#### Task instructions
Go through the data below and return each line where the string "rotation" appears.

Collected data entries

────────────────────────────────────────

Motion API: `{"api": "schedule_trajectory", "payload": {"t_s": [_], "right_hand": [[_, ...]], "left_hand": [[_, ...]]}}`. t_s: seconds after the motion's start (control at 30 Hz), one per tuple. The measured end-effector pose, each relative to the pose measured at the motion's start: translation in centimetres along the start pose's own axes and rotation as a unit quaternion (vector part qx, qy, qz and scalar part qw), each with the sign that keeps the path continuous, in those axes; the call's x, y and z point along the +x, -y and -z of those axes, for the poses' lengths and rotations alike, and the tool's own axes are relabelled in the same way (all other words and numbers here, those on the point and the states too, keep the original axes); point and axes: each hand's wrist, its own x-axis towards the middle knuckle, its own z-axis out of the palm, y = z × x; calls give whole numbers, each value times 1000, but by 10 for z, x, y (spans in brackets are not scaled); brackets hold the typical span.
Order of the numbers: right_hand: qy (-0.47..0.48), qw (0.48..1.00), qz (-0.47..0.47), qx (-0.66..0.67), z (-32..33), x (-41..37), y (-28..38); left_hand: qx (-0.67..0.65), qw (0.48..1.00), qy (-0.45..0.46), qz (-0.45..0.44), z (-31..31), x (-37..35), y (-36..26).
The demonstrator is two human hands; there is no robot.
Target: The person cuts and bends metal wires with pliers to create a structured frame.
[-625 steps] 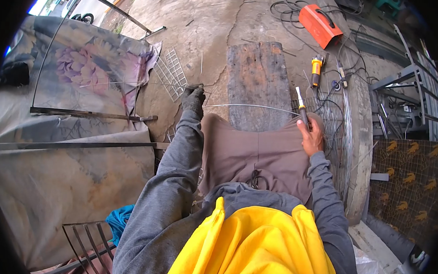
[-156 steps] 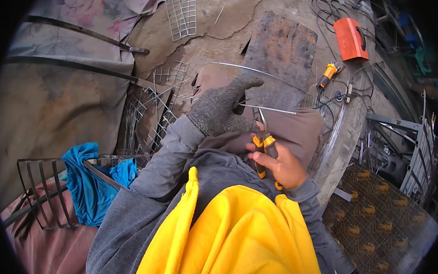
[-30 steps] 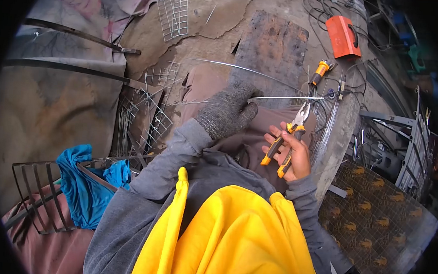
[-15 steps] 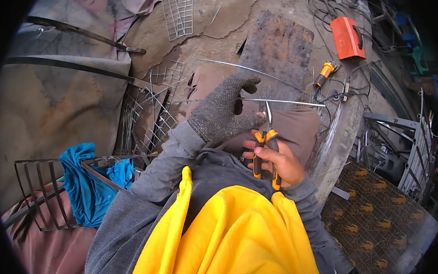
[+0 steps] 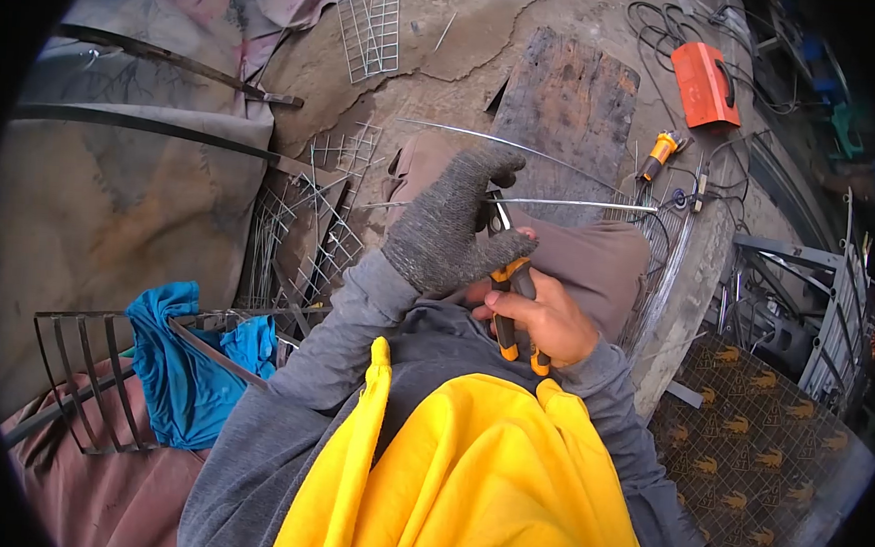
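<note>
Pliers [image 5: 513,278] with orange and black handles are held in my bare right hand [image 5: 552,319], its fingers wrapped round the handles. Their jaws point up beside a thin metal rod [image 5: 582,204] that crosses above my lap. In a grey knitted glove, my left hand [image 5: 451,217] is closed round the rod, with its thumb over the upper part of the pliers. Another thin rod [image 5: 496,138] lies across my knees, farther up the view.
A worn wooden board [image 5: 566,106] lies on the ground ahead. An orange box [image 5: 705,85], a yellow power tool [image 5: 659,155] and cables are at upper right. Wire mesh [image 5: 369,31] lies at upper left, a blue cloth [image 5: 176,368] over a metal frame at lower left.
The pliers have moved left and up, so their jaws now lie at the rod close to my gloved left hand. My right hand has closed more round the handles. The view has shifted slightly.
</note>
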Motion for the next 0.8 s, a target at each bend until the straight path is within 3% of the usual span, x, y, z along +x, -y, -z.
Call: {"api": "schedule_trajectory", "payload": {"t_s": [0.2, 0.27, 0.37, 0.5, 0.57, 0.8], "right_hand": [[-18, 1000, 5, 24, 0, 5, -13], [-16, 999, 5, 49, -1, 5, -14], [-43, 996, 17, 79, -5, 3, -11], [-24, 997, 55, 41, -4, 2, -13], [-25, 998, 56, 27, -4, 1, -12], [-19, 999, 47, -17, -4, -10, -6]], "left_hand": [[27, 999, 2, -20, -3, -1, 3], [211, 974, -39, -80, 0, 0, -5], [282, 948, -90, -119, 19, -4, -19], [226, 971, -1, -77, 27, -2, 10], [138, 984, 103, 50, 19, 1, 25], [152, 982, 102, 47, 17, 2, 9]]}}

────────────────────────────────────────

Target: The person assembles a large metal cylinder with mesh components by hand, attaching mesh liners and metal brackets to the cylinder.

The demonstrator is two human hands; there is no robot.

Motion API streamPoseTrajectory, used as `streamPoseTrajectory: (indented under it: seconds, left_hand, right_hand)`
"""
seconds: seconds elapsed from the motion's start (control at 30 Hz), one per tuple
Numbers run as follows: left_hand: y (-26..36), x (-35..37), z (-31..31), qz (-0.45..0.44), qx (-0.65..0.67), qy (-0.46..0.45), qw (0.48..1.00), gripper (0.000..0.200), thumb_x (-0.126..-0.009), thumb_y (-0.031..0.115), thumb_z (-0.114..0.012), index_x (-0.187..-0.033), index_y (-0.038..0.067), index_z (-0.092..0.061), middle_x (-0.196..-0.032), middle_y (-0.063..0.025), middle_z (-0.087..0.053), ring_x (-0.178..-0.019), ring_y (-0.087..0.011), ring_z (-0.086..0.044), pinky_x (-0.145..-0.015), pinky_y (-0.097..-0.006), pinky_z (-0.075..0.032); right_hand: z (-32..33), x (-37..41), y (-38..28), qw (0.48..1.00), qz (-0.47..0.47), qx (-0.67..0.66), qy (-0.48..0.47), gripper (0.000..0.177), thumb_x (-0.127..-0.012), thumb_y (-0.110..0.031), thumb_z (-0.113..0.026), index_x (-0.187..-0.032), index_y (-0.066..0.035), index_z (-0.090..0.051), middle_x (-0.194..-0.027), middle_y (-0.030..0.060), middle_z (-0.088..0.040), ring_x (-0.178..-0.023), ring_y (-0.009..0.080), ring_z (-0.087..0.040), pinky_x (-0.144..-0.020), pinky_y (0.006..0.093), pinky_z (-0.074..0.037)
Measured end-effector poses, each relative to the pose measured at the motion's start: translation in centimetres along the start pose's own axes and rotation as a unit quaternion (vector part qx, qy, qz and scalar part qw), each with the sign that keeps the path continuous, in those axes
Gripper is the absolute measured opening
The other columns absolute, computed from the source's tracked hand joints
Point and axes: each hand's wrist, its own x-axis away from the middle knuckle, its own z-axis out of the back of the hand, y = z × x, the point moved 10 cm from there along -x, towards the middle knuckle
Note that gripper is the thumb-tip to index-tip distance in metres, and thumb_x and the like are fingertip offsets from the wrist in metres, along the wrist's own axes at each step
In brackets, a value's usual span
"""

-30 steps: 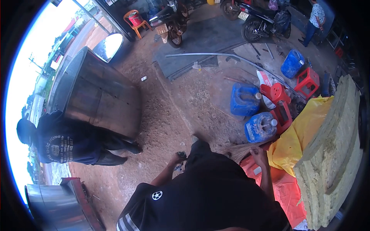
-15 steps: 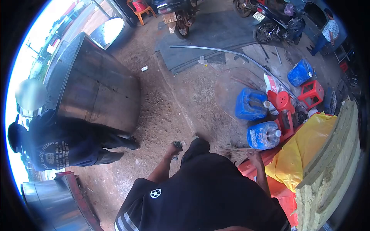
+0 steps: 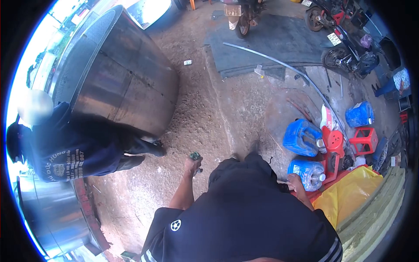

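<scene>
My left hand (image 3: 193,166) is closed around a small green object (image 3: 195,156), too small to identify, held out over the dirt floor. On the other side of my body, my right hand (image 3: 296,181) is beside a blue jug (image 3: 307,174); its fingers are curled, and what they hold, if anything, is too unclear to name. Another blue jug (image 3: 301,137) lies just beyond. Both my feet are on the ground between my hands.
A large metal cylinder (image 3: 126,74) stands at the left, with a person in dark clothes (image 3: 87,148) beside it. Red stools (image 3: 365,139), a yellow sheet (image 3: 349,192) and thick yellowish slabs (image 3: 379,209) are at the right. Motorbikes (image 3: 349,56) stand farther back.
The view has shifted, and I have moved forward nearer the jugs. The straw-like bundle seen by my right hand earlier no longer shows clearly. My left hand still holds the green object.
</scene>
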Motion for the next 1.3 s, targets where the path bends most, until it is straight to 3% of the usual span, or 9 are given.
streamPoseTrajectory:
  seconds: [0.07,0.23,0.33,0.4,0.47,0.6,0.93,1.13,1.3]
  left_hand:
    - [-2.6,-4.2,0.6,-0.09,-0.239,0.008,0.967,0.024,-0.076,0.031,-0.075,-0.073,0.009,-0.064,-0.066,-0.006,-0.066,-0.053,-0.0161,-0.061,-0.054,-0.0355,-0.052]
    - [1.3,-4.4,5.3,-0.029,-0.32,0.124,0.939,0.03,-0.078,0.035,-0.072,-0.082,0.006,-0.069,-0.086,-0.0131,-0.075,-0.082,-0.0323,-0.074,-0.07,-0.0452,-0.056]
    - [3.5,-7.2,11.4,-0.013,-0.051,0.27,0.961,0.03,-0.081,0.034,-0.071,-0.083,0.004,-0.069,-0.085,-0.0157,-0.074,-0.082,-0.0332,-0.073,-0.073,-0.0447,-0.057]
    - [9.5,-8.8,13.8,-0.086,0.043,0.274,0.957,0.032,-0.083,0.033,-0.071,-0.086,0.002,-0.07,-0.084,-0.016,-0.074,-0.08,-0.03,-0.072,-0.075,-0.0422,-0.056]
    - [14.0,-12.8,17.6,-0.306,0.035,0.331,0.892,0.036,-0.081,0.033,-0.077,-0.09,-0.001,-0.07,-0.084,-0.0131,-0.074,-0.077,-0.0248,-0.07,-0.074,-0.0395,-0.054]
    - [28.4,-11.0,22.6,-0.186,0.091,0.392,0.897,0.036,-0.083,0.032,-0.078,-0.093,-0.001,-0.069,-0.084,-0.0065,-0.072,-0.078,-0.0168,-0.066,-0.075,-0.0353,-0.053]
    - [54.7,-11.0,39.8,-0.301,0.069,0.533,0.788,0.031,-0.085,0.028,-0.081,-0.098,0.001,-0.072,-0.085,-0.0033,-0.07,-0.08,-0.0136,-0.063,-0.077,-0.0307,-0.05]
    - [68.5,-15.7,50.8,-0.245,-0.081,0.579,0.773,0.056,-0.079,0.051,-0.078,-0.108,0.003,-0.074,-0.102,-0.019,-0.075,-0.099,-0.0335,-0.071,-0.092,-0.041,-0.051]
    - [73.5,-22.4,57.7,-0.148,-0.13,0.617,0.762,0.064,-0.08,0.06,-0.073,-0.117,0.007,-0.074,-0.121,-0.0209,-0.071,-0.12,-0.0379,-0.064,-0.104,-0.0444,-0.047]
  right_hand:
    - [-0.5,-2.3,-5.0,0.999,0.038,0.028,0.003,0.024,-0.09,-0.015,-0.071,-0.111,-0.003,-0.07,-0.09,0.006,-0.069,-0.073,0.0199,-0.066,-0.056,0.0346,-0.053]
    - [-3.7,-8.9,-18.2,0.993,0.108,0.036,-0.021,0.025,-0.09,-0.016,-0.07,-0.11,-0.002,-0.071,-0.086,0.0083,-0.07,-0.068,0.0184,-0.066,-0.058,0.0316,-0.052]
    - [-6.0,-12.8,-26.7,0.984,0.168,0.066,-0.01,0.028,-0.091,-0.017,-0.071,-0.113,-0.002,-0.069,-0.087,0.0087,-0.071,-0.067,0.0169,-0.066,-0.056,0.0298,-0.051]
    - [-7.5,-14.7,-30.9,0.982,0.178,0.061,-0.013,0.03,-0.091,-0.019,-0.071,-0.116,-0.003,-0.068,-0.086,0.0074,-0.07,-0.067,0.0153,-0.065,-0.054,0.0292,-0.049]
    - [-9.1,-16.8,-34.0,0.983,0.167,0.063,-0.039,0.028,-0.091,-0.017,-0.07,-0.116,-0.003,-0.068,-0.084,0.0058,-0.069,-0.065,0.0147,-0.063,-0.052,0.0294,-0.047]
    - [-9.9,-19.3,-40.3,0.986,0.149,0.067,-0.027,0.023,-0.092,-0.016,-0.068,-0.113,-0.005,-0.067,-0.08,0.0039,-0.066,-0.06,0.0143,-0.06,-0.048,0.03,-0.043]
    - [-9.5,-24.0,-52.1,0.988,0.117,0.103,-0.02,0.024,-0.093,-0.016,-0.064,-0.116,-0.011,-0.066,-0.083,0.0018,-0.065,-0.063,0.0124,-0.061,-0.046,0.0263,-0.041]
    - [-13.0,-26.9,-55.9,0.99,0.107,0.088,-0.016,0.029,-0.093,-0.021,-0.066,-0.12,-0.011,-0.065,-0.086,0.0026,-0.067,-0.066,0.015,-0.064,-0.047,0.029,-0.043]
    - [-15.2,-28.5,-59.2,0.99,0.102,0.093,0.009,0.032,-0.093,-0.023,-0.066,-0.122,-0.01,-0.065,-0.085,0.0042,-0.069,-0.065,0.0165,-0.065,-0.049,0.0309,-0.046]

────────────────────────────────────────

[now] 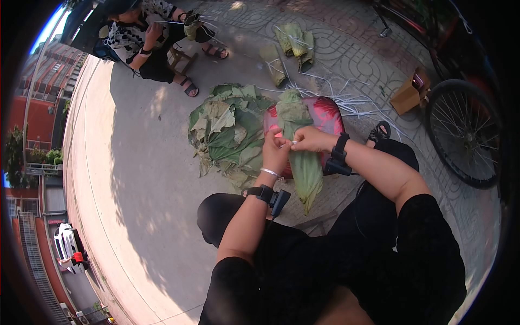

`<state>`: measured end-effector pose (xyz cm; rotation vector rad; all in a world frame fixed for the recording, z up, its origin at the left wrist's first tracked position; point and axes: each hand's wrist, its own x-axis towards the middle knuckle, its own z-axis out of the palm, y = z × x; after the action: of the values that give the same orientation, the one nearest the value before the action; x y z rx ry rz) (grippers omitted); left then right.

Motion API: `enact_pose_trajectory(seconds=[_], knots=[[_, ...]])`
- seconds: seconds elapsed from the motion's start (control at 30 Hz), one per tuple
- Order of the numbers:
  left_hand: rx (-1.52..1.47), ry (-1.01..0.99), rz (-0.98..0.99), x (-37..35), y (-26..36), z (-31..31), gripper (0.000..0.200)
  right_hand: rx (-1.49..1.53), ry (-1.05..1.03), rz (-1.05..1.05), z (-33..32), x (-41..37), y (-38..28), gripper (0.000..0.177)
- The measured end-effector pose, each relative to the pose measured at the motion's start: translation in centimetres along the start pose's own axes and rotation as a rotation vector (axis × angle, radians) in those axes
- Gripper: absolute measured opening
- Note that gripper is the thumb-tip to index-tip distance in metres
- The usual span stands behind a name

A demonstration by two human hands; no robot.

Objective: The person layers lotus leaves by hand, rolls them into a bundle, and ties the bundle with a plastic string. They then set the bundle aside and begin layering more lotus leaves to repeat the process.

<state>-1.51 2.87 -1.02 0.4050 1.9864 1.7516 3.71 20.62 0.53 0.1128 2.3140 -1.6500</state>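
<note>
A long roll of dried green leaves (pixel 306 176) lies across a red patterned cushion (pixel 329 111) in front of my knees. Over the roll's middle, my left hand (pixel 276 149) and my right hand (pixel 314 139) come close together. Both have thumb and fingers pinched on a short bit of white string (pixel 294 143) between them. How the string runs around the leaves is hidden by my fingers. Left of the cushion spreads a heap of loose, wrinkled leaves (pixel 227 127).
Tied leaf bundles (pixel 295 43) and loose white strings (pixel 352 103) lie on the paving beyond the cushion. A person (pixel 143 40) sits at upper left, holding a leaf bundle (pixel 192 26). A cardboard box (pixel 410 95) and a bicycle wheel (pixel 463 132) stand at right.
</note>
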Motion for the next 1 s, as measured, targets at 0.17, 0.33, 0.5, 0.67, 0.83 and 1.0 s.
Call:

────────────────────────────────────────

#### Response
Motion API: `{"api": "schedule_trajectory", "payload": {"t_s": [_], "right_hand": [[_, ...]], "left_hand": [[_, ...]]}}`. t_s: seconds after the motion's start (control at 30 Hz), one per tuple. The measured end-effector pose, each relative to the pose measured at the motion's start: translation in centimetres along the start pose's own axes and rotation as a unit quaternion (vector part qx, qy, qz and scalar part qw), each with the sign that keeps the path continuous, in those axes; the call's x, y and z point along the +x, -y and -z of those axes, for the poses' lengths and rotations alike, and the tool's own axes are relabelled in the same way (all other words and numbers here, those on the point and the states too, keep the original axes); point and axes: each hand's wrist, its own x-axis towards the middle knuckle, its own z-axis out of the palm, y = z × x; calls give whole numbers, each value times 1000, but by 10 for z, x, y (spans in brackets are not scaled); brackets hold the typical span.
Measured end-effector poses, each relative to the pose measured at the motion's start: translation in centimetres along the start pose's own axes and rotation as a unit quaternion (vector part qx, qy, qz and scalar part qw), each with the sign that keeps the path continuous, in those axes
`<state>`: measured end-effector pose (xyz cm; rotation vector rad; all in a world frame fixed for the recording, z up, its origin at the left wrist's first tracked position; point and axes: each hand's wrist, its own x-axis towards the middle knuckle, its own z-axis out of the palm, y = z × x; after the action: of the values that give the same orientation, the one nearest the value before the action; x y z rx ry rz) (grippers omitted); left then right.
- The measured end-effector pose, each relative to the pose measured at the motion's start: translation in centimetres along the start pose's own axes and rotation as a rotation vector (axis × angle, radians) in those axes

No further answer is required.